__ACTIVITY__: Retype the whole listing exactly. Leave out pictures.

__SUPPLIED DATA__:
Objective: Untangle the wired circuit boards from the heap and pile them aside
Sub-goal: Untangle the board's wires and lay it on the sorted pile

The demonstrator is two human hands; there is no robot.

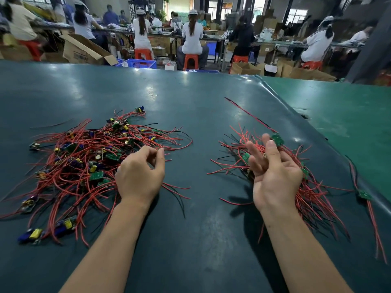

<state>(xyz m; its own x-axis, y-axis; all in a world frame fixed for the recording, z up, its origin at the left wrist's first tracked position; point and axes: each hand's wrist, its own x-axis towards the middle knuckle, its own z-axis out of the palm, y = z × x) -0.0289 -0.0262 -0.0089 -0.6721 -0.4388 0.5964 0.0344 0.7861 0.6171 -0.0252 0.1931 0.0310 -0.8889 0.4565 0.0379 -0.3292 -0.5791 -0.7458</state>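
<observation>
The heap [84, 157] of small green circuit boards with red and black wires lies tangled on the left of the table. My left hand [140, 174] hovers at the heap's right edge, its fingers loosely curled, and I see nothing held in it. A second pile [313, 191] of wired boards lies on the right. My right hand [273, 176] is over that pile with the fingers spread and fairly straight. One green board [277, 140] sits just beyond my thumb tip, and its red-black wire [247, 113] stretches away to the far left.
A dark green mat [190, 102] covers the table, and its edge runs diagonally at the right over a lighter green surface [349, 123]. One wired board [365, 195] lies alone near that edge. Seated workers, orange stools and cardboard boxes are beyond the table.
</observation>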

__WRITTEN ANSWER__:
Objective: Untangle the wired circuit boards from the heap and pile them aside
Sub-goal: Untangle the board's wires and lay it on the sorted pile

The demonstrator is two human hands; there is no robot.


<state>(xyz m; its own x-axis, y-axis; all in a world frame fixed for the recording, z up, its origin at the left wrist's first tracked position; point and axes: each hand's wrist, its own x-axis towards the middle knuckle, its own z-axis out of the palm, y = z × x) -0.0289 -0.0262 -0.0089 -0.6721 -0.4388 0.5964 0.0344 0.7861 0.6171 -0.0252 0.1931 0.0310 -0.8889 0.4565 0.0379 -0.3292 -0.5791 -0.7458</state>
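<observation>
The heap [84, 157] of small green circuit boards with red and black wires lies tangled on the left of the table. My left hand [140, 174] hovers at the heap's right edge, its fingers loosely curled, and I see nothing held in it. A second pile [313, 191] of wired boards lies on the right. My right hand [273, 176] is over that pile with the fingers spread and fairly straight. One green board [277, 140] sits just beyond my thumb tip, and its red-black wire [247, 113] stretches away to the far left.
A dark green mat [190, 102] covers the table, and its edge runs diagonally at the right over a lighter green surface [349, 123]. One wired board [365, 195] lies alone near that edge. Seated workers, orange stools and cardboard boxes are beyond the table.
</observation>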

The exercise requires nothing further.